Diego Sales de Oliveira1, Isabela Bruna Pires Borges1, Suely Kazue Nagahashi Marie2, Antonio Marcondes Lerario3, Sueli Mieko Oba-Shinjo2, Samuel Katsuyuki Shinjo1

1Division of Rheumatology, Laboratory of Inflammatory Myopathies, Faculdade de Medicina FMUSP, Universidade de Sao Paulo, Brazil
2Department of Neurology, Laboratory of Molecular and Cellular Biology, Faculdade de Medicina FMUSP, Universidade de Sao Paulo, Brazil
3Department of Internal Medicine, Division of Metabolism, Endocrinology and Diabetes, University of Michigan, Ann Arbor, MI, USA

Keywords: Exercise training, fat infiltration, insulin resistance, myopathies, myositis.


Objectives: This study aims to evaluate the effects of exercise training on intramuscular lipid content and genes related to insulin pathway in patients with systemic autoimmune myopathies (SAMs).

Patients and methods: Between January 2016 and May 2019, a total of seven patients with dermatomyositis (DM; 3 males, 4 females; mean age: 49.8±2.3 years; range, 43 to 54 years), six with immune mediated necrotizing myopathy (IMNM; 3 males, 3 females; mean age: 58.5±10.6 years; range, 46 to 74 years), and 10 control individuals (CTRL group; 4 males, 6 females; mean age: 48.7±3.9 years; range, 41 to 56 years) were included. The muscle biopsy before and after the intervention was performed to evaluate the intramuscular lipid content. Patients underwent a combined exercise training program for 12 weeks. Skeletal muscle gene expression was analyzed and the DM versus CTRL group, DM pre- and post-, and IMNM pre- and post-intervention were compared.

Results: The DM group had a higher intramuscular lipid content in type II muscle fibers compared to the CTRL group. After the intervention, there was a reduction of lipid content in type I and II fibers in DM and IMNM group. The CTRL group showed a significantly higher expression of genes related to insulin and lipid oxidation pathways (AMPKβ2, AS160, INSR, PGC1-α, PI3K, and RAB14) compared to the DM group. After exercise training, there was an increase gene expression related to insulin pathway and lipid oxidation in DM group (AMPKβ2, AS160, INSR, PGC1-α, PI3K, and RAB14) and in IMNM group (AKT2, AMPKβ2, RAB10, RAB14, and PGC1-α).

Conclusion: Exercise training attenuated the amount of fat in type I and II muscle fibers in patients with DM and IMNM and increased gene expression related to insulin pathways and lipid oxidation in DM and IMNM. These results suggest that exercise training can improve the quality and metabolic functions of skeletal muscle in these diseases.

Citation: de Oliveira DS, Borges IBP, Marie SKN, Lerario AM, Oba-Shinjo SM, Shinjo SK. Exercise training attenuates skeletal muscle fat infiltration and improves insulin pathway of patients with immune-mediated necrotizing myopathies and dermatomyositis.
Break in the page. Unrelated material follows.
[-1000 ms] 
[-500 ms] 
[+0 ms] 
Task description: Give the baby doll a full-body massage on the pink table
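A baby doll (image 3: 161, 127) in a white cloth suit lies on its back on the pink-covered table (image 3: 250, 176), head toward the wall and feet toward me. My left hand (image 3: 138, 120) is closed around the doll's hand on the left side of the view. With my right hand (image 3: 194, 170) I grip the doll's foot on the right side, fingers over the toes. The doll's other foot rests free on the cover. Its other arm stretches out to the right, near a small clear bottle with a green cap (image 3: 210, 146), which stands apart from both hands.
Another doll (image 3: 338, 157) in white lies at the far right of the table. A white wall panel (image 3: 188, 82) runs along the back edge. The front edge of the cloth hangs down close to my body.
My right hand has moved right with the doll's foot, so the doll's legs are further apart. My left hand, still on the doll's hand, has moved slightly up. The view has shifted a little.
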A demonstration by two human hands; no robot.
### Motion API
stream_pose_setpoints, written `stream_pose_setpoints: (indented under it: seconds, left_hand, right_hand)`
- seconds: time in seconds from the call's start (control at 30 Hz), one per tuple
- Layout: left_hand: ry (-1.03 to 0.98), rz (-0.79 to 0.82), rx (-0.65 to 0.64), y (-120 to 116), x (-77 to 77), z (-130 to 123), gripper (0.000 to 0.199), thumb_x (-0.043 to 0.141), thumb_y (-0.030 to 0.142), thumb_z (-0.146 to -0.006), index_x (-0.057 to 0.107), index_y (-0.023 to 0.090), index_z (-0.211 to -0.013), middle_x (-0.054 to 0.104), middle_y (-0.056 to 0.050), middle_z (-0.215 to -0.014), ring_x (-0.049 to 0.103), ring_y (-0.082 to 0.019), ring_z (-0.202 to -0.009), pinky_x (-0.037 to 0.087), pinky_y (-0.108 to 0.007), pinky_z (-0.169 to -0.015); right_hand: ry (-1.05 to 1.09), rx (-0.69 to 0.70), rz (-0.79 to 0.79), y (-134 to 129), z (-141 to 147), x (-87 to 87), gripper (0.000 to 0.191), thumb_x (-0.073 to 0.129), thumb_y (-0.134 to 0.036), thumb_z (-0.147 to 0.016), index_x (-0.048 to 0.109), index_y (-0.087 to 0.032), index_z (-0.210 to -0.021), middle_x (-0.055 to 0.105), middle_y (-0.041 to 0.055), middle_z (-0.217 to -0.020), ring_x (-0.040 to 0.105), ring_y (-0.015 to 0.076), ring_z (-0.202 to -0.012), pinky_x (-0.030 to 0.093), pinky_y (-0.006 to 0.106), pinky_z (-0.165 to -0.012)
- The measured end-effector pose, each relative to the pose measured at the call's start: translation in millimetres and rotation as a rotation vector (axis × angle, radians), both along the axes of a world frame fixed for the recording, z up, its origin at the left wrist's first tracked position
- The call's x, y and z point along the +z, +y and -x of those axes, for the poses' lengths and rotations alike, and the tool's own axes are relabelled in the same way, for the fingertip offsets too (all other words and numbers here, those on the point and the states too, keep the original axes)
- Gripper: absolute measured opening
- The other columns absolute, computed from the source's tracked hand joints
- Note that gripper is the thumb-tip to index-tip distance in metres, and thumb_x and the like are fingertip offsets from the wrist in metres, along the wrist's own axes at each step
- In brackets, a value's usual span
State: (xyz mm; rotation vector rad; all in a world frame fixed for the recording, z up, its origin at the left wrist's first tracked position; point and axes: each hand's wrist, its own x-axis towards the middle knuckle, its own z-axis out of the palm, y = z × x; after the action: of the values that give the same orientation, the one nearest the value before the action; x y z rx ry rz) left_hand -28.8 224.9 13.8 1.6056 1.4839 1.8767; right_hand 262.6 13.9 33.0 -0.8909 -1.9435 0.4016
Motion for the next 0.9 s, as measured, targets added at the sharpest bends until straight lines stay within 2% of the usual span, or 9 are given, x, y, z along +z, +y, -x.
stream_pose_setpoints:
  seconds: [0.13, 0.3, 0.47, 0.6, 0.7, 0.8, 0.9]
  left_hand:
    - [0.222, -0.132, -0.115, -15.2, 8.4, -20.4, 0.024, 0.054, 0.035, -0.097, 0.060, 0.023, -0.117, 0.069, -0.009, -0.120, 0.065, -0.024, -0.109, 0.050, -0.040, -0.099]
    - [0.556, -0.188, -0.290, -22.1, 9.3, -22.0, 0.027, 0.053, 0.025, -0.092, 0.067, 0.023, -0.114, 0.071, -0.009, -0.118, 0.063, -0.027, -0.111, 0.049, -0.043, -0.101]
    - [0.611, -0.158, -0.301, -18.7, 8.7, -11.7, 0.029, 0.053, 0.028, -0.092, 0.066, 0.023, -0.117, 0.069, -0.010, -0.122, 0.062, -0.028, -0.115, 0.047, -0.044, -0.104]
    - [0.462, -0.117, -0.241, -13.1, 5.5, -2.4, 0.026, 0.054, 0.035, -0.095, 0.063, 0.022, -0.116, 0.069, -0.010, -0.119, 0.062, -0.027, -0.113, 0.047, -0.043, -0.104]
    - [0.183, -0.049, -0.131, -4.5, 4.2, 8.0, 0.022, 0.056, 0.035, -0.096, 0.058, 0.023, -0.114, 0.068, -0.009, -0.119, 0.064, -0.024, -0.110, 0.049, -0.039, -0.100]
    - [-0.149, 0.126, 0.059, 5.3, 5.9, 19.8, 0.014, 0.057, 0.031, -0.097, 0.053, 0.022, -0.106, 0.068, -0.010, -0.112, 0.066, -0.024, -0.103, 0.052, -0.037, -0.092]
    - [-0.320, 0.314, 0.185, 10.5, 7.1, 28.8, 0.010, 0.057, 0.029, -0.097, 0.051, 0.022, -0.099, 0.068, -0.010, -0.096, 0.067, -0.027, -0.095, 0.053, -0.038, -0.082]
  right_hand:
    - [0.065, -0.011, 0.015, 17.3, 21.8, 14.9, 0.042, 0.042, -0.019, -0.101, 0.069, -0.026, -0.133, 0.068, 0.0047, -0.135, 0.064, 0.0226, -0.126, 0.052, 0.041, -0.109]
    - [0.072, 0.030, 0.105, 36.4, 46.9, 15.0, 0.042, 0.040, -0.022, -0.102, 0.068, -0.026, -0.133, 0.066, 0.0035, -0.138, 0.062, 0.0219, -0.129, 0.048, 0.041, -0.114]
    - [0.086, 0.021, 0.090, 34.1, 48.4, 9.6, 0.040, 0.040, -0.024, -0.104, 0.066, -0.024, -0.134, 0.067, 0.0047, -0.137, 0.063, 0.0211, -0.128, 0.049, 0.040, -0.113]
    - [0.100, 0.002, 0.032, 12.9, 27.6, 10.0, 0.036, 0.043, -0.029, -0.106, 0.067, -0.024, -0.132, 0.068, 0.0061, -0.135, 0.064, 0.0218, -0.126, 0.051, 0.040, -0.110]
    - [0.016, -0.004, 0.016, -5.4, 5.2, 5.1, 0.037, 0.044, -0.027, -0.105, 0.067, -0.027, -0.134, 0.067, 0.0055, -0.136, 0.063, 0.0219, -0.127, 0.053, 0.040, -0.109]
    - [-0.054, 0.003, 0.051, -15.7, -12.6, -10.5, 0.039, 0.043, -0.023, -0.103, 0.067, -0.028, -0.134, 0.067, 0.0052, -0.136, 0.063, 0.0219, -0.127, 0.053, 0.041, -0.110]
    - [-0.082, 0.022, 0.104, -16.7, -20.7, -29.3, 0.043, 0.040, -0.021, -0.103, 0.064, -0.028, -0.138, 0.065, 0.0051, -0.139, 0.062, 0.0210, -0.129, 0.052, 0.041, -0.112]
Arch Rheumatol 2023;38(2):189-199. doi: 10.46497/ArchRheumatol.2023.9257

Ethics Committee Approval

The study protocol was approved by the Registered at ClinicalTrials.gov and approved by the local ethics committee (CAAE number: 61474416.5.0000.0068). The study was conducted in accordance with the principles of the Declaration of Helsinki.

Author Contributions

Conception and design, drafting the article; final approval of the article: D.S.O., I.B.P.B., S.K.S.; Analysis and interpretation of data, revising and final approval of the article: S.K.N.M., A.M.L., S.M.O.S.

Conflict of Interest

The authors declared no conflicts of interest with respect to the authorship and/or publication of this article.

Financial Disclosure

This study was funded by the Fundação de Amparo à Pesquisa do Estado de São Paulo, São Paulo, Brazil (2016/19771-5 to D.S.O., 2019/11367-9 to I.B.P.B., and 2017/13109-1 to S.K.S.); Conselho Nacional de Desenvolvimento Científico e Tecnológico, São Paulo, Brazil (303379/2018-9 to S.K.S.); and Faculdade de Medicina da Universidade de São Paulo, São Paulo, Brazil (to S.M.O.-S., S.K.N.M., and S.K.S.).

Data Sharing Statement

The data that support the findings of this study are available from the corresponding author upon reasonable request.